*Description of the task*. Which lines of the data contain the string "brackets"? Copy every one of them.

*Given entries*.
%%

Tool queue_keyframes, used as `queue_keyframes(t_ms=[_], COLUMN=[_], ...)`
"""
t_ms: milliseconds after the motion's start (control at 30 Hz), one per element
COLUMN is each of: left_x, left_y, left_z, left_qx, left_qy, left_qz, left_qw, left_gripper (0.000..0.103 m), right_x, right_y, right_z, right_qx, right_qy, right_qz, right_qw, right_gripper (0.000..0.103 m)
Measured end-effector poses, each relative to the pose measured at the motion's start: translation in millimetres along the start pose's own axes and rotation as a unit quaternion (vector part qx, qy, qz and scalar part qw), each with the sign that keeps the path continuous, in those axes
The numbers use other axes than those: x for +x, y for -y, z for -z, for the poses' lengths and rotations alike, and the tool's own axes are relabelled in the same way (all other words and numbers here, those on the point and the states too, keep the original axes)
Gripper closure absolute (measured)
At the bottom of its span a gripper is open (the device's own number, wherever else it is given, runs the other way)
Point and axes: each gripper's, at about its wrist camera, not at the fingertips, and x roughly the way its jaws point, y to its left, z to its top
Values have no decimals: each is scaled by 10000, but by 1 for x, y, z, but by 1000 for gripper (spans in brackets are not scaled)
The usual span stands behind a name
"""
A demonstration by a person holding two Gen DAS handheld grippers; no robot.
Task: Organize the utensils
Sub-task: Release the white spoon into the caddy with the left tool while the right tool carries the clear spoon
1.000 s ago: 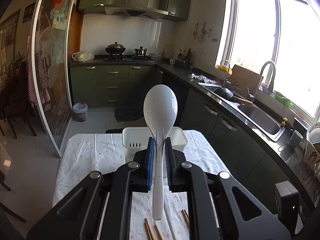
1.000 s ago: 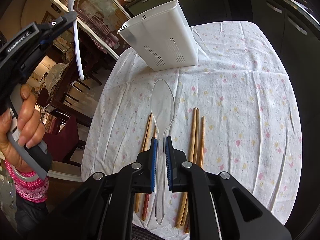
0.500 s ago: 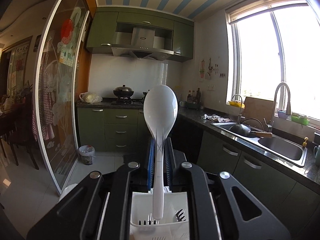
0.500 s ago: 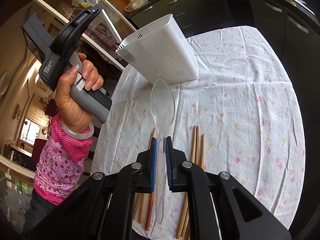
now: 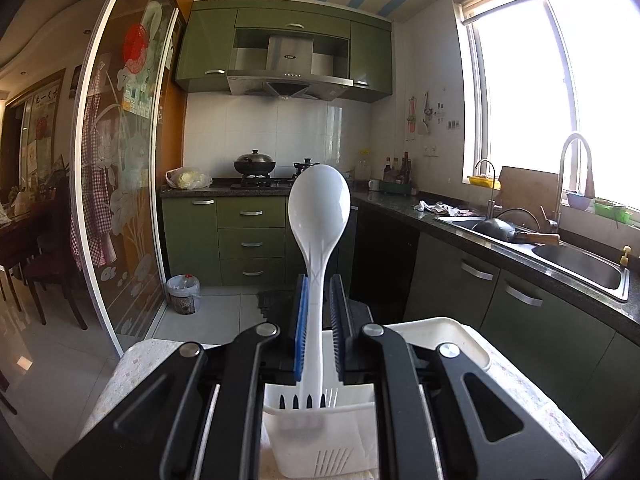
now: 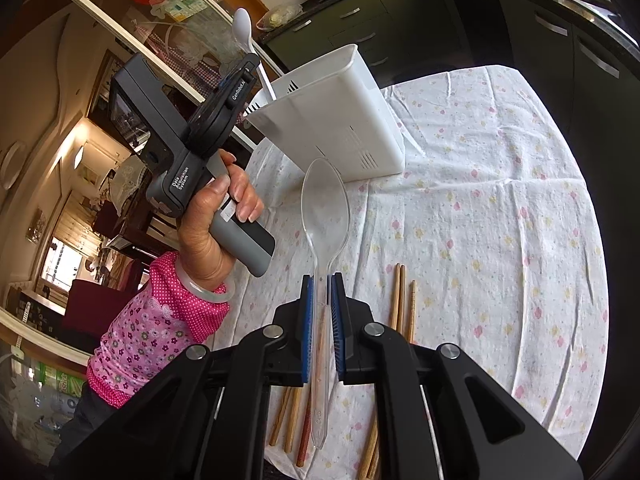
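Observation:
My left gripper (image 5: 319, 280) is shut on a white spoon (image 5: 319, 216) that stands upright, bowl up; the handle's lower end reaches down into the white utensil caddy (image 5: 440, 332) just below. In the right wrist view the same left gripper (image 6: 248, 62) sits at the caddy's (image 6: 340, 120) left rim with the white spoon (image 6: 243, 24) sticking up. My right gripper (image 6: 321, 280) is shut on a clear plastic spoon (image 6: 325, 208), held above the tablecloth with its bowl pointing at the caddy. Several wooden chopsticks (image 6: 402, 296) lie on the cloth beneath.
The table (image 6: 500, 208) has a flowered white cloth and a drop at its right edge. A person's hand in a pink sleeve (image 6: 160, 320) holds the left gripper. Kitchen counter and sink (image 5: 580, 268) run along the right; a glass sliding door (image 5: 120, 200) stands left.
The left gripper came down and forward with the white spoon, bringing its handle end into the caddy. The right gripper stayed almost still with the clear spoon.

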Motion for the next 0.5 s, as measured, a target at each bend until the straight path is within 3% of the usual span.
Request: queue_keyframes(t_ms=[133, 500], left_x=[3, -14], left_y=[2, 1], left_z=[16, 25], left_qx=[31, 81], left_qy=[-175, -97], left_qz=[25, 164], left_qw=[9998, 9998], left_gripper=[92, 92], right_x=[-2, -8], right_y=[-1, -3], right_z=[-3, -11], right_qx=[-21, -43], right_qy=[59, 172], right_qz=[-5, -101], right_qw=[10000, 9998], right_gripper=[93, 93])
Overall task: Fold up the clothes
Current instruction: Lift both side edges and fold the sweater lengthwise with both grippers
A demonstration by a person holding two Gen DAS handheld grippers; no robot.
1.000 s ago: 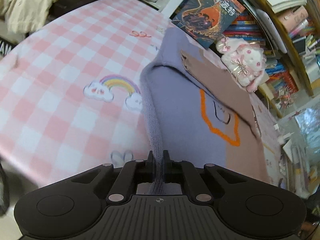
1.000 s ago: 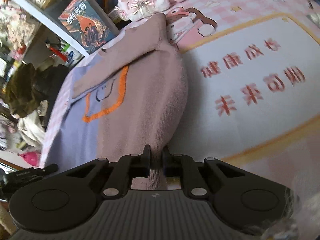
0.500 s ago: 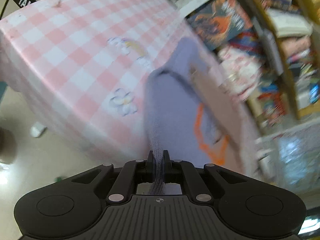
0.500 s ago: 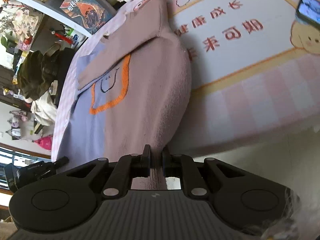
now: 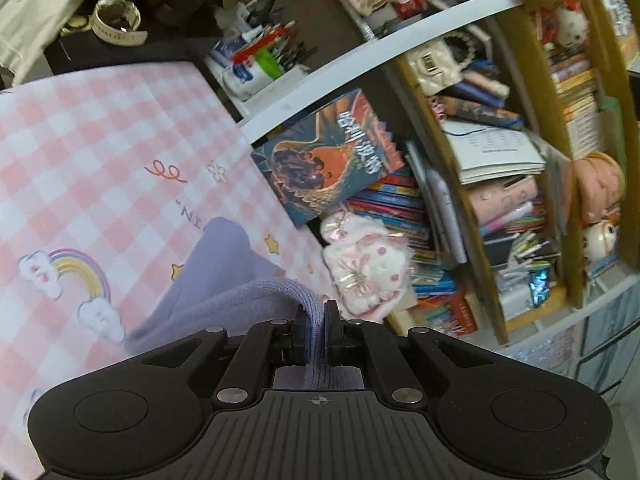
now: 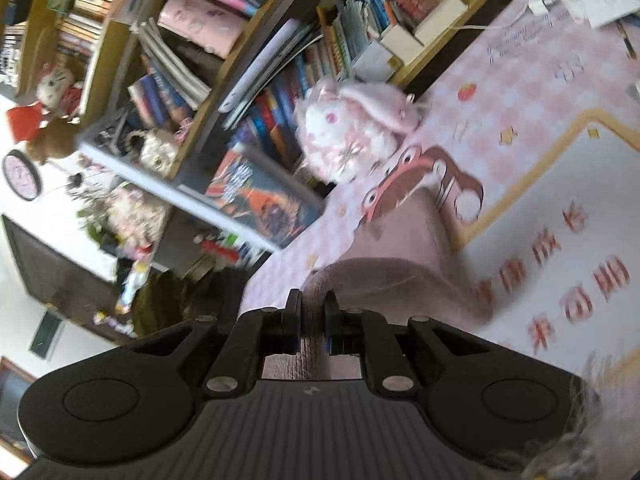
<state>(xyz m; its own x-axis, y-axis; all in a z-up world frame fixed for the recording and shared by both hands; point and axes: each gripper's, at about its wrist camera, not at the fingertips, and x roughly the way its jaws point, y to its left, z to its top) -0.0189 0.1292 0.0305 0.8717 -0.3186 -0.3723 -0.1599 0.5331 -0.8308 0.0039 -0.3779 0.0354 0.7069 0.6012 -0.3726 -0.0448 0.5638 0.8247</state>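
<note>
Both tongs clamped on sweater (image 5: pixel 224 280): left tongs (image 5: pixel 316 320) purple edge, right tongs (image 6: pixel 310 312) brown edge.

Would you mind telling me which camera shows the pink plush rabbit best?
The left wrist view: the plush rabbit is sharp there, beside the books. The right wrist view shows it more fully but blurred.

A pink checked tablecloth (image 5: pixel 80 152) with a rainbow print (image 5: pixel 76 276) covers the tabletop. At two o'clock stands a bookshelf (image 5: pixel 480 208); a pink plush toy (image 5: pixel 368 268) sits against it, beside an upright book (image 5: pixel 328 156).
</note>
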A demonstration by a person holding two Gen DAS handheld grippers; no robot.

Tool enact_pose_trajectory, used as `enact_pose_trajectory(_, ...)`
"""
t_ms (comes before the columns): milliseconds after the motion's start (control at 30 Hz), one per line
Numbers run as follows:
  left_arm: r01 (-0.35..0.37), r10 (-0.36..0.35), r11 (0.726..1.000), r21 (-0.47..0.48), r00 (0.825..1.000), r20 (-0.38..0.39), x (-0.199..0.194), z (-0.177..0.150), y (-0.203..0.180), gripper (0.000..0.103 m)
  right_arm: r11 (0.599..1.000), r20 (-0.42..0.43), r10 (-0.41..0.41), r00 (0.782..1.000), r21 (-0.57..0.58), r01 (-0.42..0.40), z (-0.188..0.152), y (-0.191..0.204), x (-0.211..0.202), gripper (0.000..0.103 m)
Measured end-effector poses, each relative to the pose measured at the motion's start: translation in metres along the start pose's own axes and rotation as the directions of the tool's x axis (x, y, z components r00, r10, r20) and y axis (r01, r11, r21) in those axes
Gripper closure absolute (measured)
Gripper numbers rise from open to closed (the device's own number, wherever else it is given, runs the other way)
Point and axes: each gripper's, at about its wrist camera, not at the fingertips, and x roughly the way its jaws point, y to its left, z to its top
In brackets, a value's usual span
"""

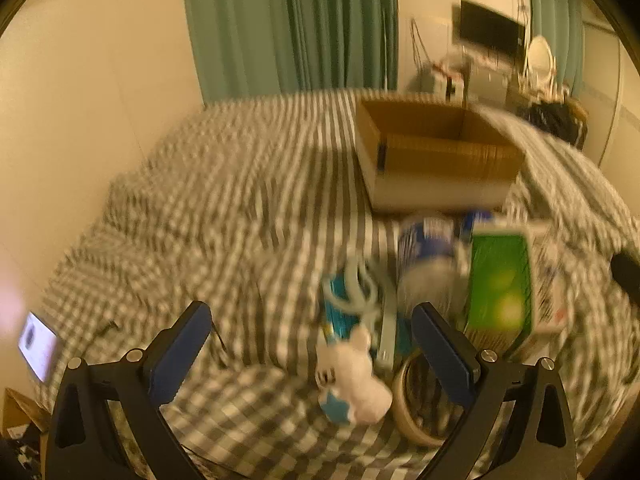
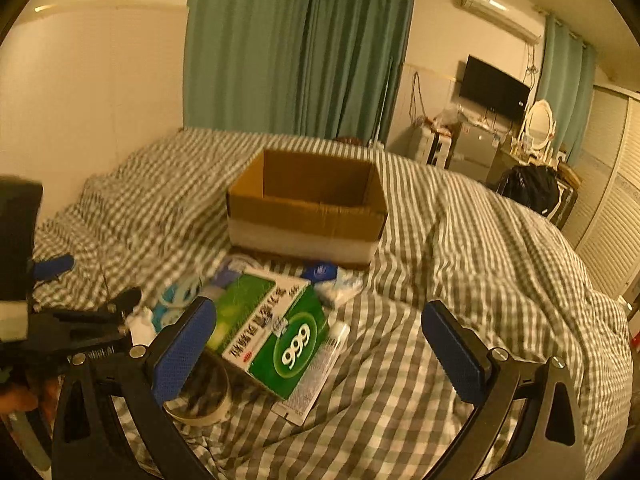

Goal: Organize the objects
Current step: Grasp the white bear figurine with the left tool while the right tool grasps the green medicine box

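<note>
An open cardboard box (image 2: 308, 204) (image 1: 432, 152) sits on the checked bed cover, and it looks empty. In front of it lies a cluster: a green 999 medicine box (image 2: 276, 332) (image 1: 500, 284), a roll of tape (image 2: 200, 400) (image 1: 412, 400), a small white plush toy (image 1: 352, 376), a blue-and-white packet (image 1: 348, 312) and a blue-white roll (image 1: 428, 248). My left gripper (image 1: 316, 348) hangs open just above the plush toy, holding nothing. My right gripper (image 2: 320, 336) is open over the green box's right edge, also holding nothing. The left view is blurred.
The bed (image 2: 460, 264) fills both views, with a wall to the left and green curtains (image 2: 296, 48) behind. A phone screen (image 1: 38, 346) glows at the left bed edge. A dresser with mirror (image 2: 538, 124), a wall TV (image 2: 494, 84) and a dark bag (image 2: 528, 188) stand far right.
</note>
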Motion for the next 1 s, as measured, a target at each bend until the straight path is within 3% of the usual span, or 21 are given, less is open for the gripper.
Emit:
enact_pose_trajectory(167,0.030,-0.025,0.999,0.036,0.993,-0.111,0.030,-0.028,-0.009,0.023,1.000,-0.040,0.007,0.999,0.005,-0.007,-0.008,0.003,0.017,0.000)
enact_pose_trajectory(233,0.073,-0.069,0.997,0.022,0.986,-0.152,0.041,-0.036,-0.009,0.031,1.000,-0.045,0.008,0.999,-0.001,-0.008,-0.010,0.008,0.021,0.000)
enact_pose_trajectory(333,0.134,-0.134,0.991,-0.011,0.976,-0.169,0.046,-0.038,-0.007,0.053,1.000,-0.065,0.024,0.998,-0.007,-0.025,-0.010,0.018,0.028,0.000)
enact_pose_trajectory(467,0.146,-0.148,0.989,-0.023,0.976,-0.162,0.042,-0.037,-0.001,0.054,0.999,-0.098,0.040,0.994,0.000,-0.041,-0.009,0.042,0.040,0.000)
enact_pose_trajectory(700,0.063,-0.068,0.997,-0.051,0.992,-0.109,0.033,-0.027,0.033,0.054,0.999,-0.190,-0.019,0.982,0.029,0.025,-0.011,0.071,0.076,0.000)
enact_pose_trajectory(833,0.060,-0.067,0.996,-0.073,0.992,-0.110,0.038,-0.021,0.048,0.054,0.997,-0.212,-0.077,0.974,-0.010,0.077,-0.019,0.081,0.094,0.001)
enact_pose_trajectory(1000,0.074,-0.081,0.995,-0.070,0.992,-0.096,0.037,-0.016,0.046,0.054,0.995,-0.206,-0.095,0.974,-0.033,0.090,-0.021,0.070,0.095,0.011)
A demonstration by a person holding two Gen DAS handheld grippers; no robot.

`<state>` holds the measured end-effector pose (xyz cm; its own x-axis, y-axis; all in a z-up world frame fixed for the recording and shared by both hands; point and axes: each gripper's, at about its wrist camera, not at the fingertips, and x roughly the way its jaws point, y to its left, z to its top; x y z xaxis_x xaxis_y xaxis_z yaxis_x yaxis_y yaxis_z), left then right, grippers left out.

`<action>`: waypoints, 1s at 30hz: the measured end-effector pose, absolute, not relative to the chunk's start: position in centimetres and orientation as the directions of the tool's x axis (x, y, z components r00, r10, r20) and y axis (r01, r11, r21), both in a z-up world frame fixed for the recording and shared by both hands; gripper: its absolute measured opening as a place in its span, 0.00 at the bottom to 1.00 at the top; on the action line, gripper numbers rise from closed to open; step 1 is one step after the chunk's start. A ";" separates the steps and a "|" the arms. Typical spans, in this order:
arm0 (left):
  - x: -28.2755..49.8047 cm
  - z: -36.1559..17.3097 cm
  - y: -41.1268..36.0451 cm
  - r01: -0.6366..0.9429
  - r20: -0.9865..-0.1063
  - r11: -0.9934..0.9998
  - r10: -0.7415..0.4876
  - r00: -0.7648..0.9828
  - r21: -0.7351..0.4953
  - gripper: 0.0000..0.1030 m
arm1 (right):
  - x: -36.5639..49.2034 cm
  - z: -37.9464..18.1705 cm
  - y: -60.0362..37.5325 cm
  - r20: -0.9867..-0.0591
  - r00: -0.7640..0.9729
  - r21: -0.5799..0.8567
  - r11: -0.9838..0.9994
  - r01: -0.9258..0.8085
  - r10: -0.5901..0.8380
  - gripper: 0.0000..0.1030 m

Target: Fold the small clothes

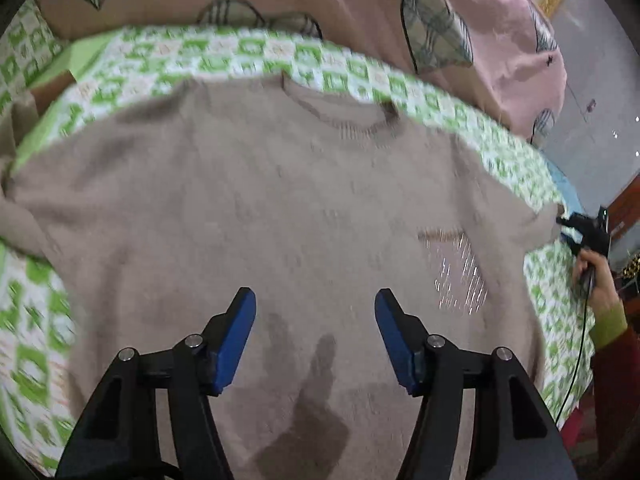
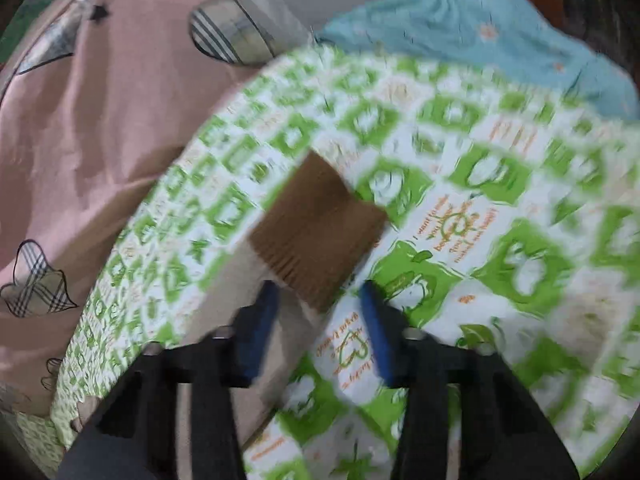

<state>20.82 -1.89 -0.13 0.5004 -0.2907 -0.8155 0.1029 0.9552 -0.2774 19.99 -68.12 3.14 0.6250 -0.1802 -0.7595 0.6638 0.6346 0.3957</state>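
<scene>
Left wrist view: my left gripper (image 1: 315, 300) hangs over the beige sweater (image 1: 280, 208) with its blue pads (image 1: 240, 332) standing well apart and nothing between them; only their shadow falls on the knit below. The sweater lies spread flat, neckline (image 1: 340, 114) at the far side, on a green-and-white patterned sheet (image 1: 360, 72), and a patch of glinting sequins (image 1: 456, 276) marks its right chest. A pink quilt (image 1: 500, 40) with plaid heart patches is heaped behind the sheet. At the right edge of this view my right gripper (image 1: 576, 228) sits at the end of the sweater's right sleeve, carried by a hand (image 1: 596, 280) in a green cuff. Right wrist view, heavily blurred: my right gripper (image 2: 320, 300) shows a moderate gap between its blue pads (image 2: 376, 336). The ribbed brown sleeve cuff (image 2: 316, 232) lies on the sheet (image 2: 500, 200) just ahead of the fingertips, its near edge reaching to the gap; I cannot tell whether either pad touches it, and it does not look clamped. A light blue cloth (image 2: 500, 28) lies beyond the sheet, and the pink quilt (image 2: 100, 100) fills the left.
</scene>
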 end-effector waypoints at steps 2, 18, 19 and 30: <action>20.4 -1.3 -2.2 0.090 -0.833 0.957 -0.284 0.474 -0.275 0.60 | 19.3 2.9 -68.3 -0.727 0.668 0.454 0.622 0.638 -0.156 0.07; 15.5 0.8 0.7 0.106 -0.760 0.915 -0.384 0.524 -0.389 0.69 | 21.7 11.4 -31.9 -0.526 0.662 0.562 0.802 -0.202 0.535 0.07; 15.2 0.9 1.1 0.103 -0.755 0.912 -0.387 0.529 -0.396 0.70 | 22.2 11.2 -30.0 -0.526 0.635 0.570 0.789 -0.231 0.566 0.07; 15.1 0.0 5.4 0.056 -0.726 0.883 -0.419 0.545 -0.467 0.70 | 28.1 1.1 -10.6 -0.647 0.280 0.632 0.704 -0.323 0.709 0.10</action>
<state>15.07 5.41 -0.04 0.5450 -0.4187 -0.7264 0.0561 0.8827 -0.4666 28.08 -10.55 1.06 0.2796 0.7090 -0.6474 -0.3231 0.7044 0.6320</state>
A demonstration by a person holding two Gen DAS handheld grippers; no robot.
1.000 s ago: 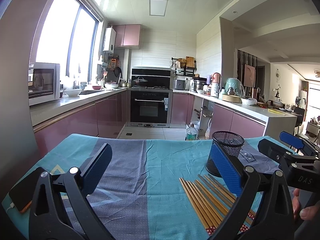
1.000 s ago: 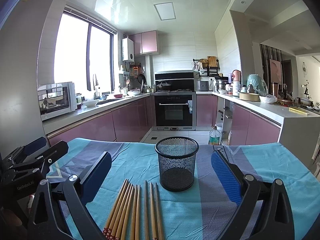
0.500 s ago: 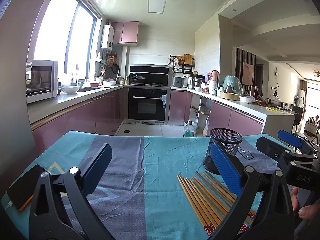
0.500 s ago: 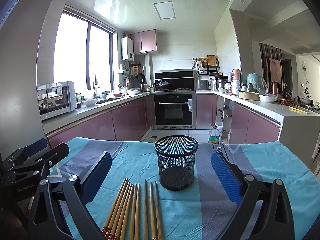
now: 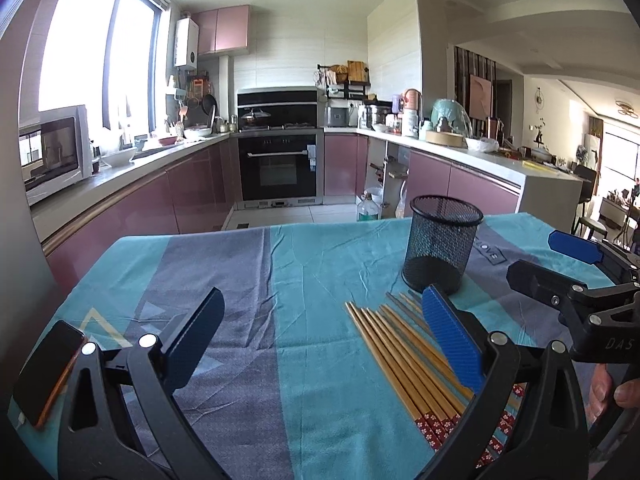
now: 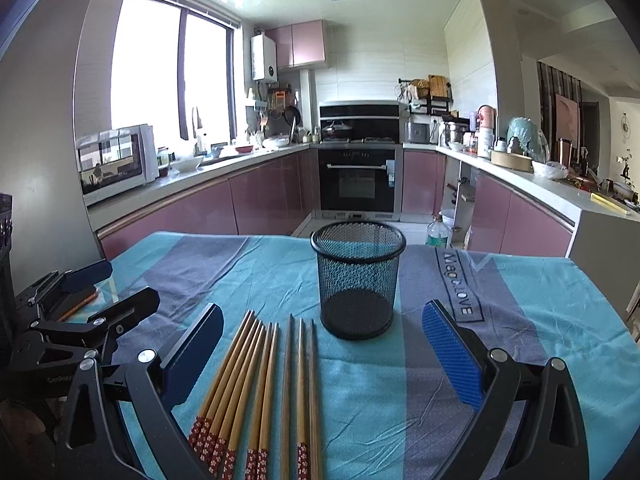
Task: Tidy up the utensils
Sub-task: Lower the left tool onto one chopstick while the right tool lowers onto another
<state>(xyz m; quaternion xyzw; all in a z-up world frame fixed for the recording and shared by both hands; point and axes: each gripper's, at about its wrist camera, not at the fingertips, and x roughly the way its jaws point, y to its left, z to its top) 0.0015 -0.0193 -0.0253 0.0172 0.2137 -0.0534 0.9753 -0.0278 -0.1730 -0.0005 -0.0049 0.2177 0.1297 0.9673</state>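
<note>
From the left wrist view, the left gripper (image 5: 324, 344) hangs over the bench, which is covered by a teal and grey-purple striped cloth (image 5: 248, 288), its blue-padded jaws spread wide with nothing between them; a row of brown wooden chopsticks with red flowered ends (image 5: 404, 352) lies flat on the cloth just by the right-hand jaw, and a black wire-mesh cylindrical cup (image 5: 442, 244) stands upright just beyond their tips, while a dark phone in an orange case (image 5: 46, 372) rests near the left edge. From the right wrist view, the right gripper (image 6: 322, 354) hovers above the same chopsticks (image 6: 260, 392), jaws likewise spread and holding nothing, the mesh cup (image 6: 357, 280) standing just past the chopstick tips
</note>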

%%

*Result*.
Values have no decimals: each is scaled by 10000, but by 1 for x, y, z, but by 1000 for gripper (spans in brackets are not scaled)
In brackets, a value's usual span

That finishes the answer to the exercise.